Yine bir görev üzerinde krallığım en karanlık ve en tehlikeli bölgesine girdim. Tam bir köprüden geçmek üzereyken karşımda bir yabancının dikildiğini gördüm, elim hemen kılıcıma gitti. Ani bir hareket için tetikteydim. Simsiyah cübbesi, alev gibi parlayan gözleri ile bu yabancı beni korkutmuştu. Uzun zamandır böyle bir korku hissetmemiştim. O an çok derinden gelen bir duygu beni konuşmaya itti.

“Sen Ölüm müsün?” diye sordum içgüdüsel olarak. Hiçbir şey söylemedi, gözlerindeki alev büyüdü sanki.

“Vakit geldi demek ki, ama hazırım.” dedim ve kılıcı çektim, üzerine koştum.

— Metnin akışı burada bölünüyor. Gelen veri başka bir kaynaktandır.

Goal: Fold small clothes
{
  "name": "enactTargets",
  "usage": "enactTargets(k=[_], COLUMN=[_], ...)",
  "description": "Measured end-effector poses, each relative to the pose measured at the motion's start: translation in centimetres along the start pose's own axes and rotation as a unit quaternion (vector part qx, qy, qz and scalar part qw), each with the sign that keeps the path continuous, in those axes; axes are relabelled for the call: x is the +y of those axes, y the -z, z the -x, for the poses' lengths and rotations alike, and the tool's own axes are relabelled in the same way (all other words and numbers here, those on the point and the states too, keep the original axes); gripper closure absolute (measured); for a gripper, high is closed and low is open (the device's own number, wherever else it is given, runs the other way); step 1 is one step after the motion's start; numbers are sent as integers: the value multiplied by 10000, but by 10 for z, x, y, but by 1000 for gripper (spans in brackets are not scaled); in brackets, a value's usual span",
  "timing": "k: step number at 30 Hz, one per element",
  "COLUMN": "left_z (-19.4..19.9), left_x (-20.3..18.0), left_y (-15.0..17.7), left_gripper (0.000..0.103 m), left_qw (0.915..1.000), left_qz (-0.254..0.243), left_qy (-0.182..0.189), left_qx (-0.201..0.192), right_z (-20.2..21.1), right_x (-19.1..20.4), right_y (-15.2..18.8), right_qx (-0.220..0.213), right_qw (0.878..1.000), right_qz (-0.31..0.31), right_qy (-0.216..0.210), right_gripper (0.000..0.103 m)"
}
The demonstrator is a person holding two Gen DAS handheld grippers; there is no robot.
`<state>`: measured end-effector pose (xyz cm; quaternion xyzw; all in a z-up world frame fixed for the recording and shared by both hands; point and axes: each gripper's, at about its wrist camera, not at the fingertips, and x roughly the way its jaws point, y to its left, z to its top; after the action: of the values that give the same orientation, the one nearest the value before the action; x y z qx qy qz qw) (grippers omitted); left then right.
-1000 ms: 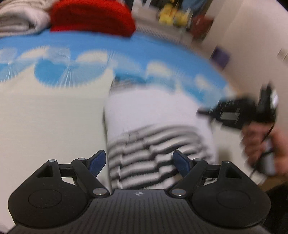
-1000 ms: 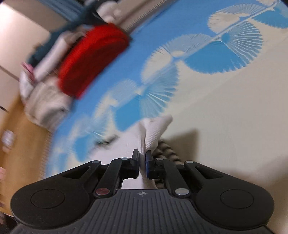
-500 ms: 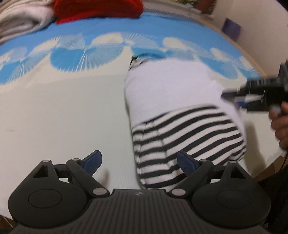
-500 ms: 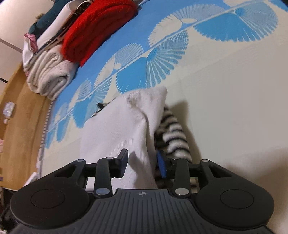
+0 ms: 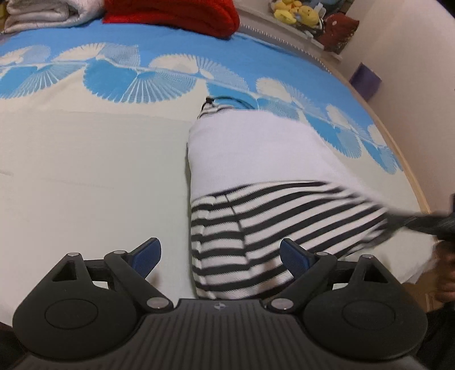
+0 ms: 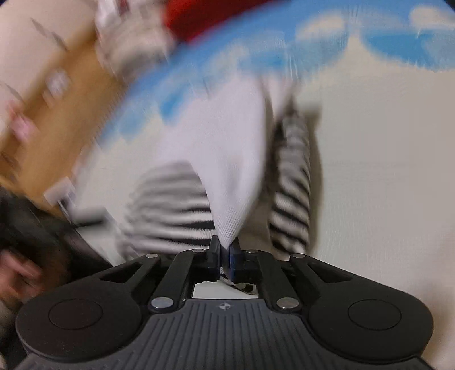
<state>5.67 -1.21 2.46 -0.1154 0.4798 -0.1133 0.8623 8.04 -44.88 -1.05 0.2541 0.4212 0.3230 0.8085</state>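
A small garment, white [image 5: 256, 153] on top and black-and-white striped [image 5: 270, 222] at the near end, lies on the blue-and-cream bedcover [image 5: 85, 170]. My left gripper [image 5: 219, 247] hovers open over the striped end, with its blue pads clear of the cloth on either side. In the left wrist view my right gripper [image 5: 421, 222] is a dark blur at the garment's right edge. In its own view the right gripper [image 6: 224, 250] has its jaws closing tight on a pinch of the white cloth [image 6: 227, 159], with striped fabric [image 6: 290, 199] on both sides.
A red knit pile [image 5: 170, 11] and a folded pale blanket [image 5: 48, 14] sit at the bed's far side. Plush toys [image 5: 295, 14] and a purple box [image 5: 365, 81] stand beyond the wooden bed edge [image 5: 409, 170]. A hand [image 5: 446, 273] holds the right gripper.
The right gripper let go of the white fold, opened over the garment, then shut on its white edge and swung round. The left gripper stayed open and barely moved.
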Motion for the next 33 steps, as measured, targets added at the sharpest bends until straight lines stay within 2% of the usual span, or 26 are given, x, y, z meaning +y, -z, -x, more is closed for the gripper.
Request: enactTargets(k=[2, 4, 5, 6, 7, 8, 9, 10, 13, 16, 20, 21, 22, 23, 24, 27, 28, 31, 33], left_z=[0, -4, -10, -18, -32, -46, -54, -57, -50, -39, -28, -33, -44, -60, -72, -67, -61, -36, -15], left_x=[-5, -11, -14, -18, -23, -23, -19, -11, 5, 1, -3, -6, -10, -14, -13, -5, -8, -23, -26], left_y=[-2, 0, 2, 8, 16, 26, 33, 39, 31, 18, 4, 5, 10, 18, 27, 17, 12, -8, -26], left_gripper=[9, 9, 9, 9, 9, 8, 3, 2, 3, 5, 5, 5, 5, 3, 0, 1, 4, 4, 4], left_qw=[9998, 9993, 9995, 10000, 9983, 9923, 9888, 9895, 9943, 9951, 9986, 9980, 9947, 9863, 9793, 9834, 9835, 9801, 9810], left_qz=[152, 282, 213, 13, -419, -845, -1012, -947, -356, -431, -338, -465, -796, -1227, -1443, -981, -1016, -1519, -1595], left_qy=[127, 230, 212, 68, -337, -779, -931, -892, -635, -583, -76, -35, -215, -616, -849, -722, -743, -905, -869], left_qx=[-96, -96, -47, 36, 239, 463, 581, 635, 784, 677, 407, 434, 607, 917, 1142, 1343, 1298, 904, 680], right_z=[25, 22, 11, -1, -16, -30, -39, -45, -48, -46, -59, -61, -63, -63, -62, -63, -63, -60, -57], right_x=[6, 10, 12, 11, 9, 9, 6, 3, 7, 5, 7, 7, 6, 5, 4, 4, 6, 13, 14], right_y=[-1, 6, 11, 16, 23, 29, 32, 32, 29, 23, 31, 33, 34, 34, 34, 35, 36, 33, 29], right_qx=[-350, -37, 300, 637, 1026, 1332, 1546, 1677, 1715, 1677, 1877, 1931, 1963, 1973, 1961, 2004, 2029, 2011, 1978], right_qw=[9991, 9991, 9963, 9913, 9825, 9721, 9642, 9613, 9583, 9590, 9490, 9465, 9454, 9453, 9462, 9447, 9422, 9403, 9365], right_qz=[122, 410, 646, 835, 1070, 1306, 1412, 1382, 1538, 1597, 1842, 1898, 1910, 1895, 1852, 1796, 1869, 1997, 1967], right_qy=[-186, 113, 476, 792, 1127, 1423, 1625, 1693, 1691, 1636, 1738, 1756, 1766, 1775, 1785, 1874, 1901, 1886, 2126], right_gripper=[100, 100, 100, 100, 100, 101, 101, 101, 101, 101, 101, 101, 101, 101, 101, 101, 101, 100, 95])
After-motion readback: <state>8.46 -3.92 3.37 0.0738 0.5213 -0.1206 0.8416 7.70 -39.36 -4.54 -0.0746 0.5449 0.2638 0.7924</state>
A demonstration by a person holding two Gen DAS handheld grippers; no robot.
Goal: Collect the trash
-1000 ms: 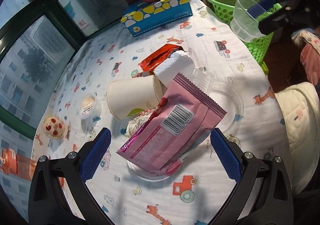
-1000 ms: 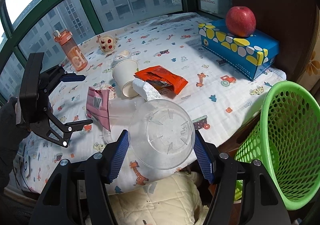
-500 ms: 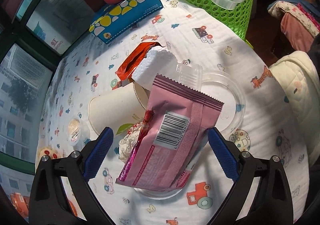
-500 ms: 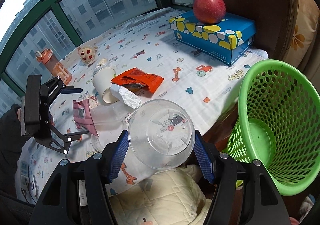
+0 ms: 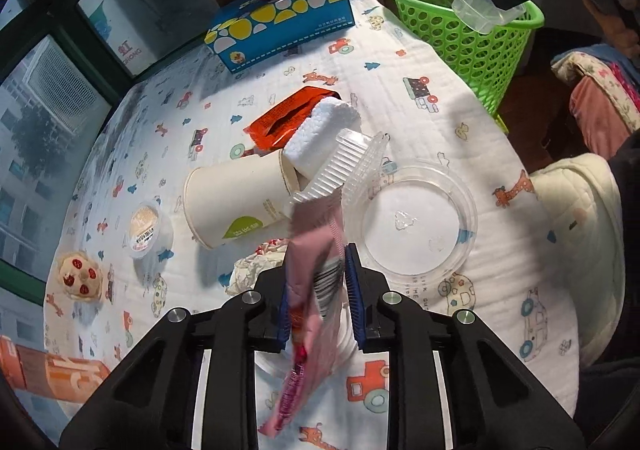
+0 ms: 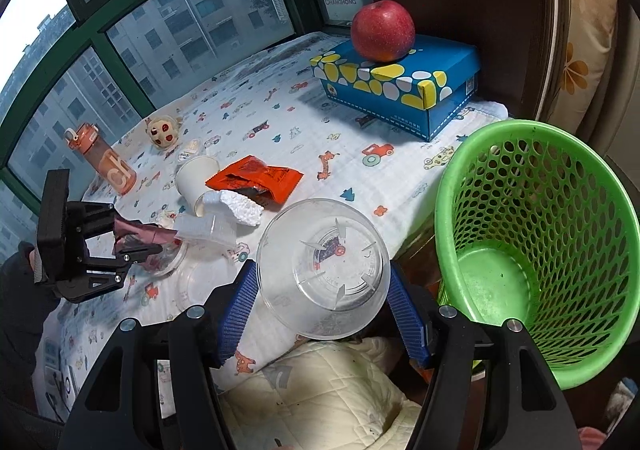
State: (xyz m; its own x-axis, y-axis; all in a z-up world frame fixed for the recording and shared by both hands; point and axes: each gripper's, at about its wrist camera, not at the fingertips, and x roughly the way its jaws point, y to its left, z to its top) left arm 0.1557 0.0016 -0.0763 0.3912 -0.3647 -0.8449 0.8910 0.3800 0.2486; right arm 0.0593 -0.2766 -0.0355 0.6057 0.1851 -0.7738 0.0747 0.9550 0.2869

Yavaş başlayan bir dövüştü ama ritmik, dans ediyor gibiydik. Gittikçe hızlandı, hızlandı. Ben yorulmaya başlıyorum ama Ölümde en ufak bir yorgunluk belirtisi yoktu. Ne kadar sürdü bilmiyorum. Dakikalar mı? Saatler mi? Günler mi? Artık gücüm tükenmişti, güçlü bir darbe ile elimdeki kılıcı düşürdü. Derman kalmamış vücudum çökmeye başladı ve dizlerimin üzerine düştü. kafamı kaldırdığımda Ölüm kılıcını havaya kaldırmıştı. Artık an meselesiydi.

Bip, bip, bip, bip …

Gözlerimi yavaşça açtım, yatakta yatıyorum. Bir sürü kablolar bağlı vücuduma, diğer uçları da makinalara. Bir uğultu yükseliyor makinalardan. Karşımda kıvırcık saçlı doktor bana bakıyor. Yanında asistanı onun yanında da sevdiğim insanlar. Doktor derin bir nefes verdi. Odada ufak bir hava akımı oldu.

“Artık an meselesi.” dedi.

Doktor bana bakıyordu hâlâ ama diğer gözler başka yönlere döndü, umutsuzluk içinde.